Instructions for the task
Since the listing below shows pictures, leave them out and write out exactly the lines from the line with "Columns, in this" to the line with "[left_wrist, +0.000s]", both included, and no others.

Given records
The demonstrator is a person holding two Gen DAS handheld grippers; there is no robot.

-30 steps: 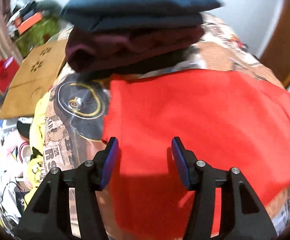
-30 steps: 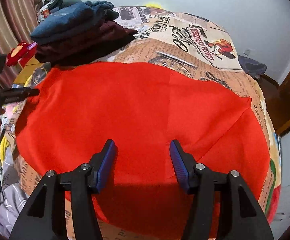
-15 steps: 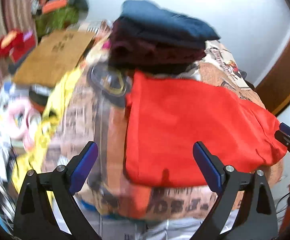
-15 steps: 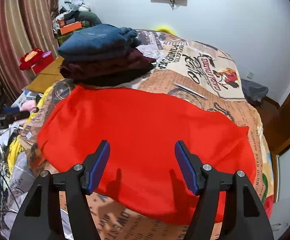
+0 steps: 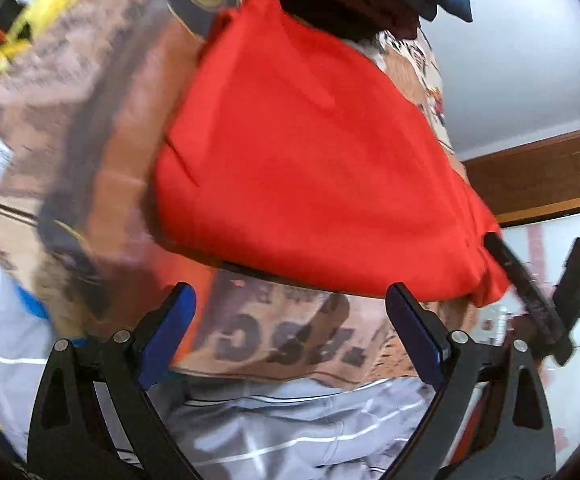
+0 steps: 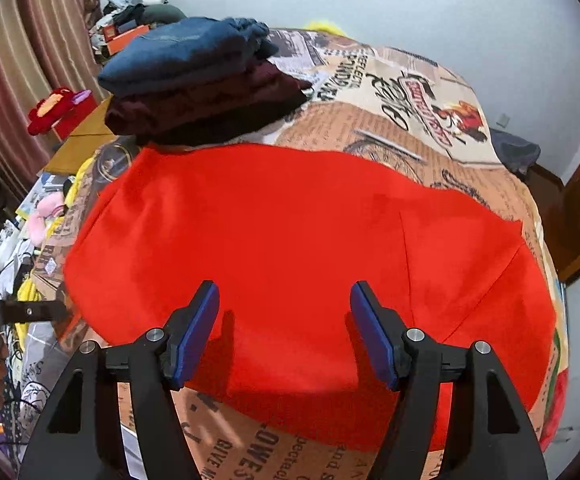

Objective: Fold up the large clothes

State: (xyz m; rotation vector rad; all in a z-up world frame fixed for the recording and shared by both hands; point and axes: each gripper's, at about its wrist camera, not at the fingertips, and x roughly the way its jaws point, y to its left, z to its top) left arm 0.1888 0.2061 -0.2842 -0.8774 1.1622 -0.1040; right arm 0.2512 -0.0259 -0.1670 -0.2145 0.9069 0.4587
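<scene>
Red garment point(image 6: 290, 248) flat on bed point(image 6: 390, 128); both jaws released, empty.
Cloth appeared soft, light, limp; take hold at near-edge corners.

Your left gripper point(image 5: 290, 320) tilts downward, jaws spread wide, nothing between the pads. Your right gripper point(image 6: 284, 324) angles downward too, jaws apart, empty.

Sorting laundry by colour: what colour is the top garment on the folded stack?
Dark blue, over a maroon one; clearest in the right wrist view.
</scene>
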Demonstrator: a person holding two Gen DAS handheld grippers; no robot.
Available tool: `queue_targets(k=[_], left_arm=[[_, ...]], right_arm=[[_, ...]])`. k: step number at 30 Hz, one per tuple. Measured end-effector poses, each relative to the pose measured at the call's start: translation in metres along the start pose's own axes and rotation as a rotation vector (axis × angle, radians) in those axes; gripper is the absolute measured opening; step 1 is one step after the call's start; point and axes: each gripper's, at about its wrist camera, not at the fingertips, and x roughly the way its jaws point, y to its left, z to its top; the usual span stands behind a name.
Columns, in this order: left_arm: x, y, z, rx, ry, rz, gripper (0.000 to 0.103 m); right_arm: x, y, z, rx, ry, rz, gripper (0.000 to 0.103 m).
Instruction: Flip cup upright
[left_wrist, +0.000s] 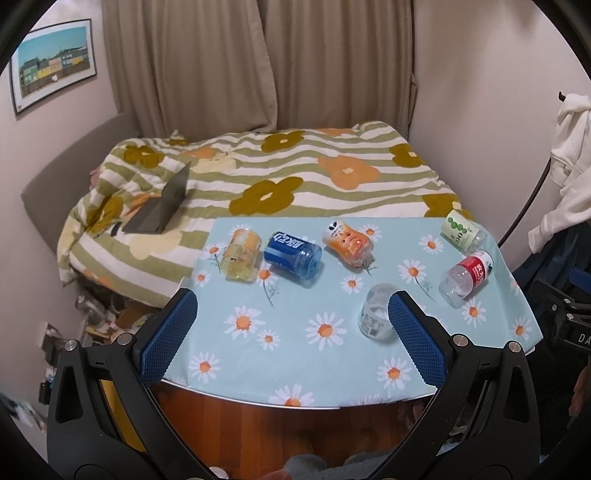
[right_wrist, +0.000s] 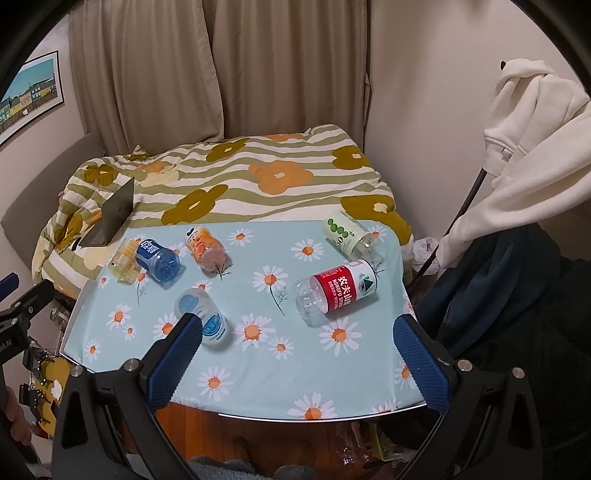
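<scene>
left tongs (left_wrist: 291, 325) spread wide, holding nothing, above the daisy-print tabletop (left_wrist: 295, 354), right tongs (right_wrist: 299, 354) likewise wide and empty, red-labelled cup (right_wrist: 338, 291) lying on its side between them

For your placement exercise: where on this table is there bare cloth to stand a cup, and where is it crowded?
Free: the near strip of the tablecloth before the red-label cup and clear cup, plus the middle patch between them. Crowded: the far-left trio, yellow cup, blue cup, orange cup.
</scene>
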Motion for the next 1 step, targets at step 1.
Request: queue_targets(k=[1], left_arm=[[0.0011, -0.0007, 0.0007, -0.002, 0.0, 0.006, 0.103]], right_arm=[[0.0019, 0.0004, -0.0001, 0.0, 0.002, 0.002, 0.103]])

Written solution
Columns, in this order: left_arm: x, y, z, rx, ry, rz, gripper (0.000 to 0.103 m); right_arm: x, y, z, rx, ry, rz, gripper (0.000 to 0.103 m).
Instruction: Flip cup upright
[left_wrist, +0.000s] 

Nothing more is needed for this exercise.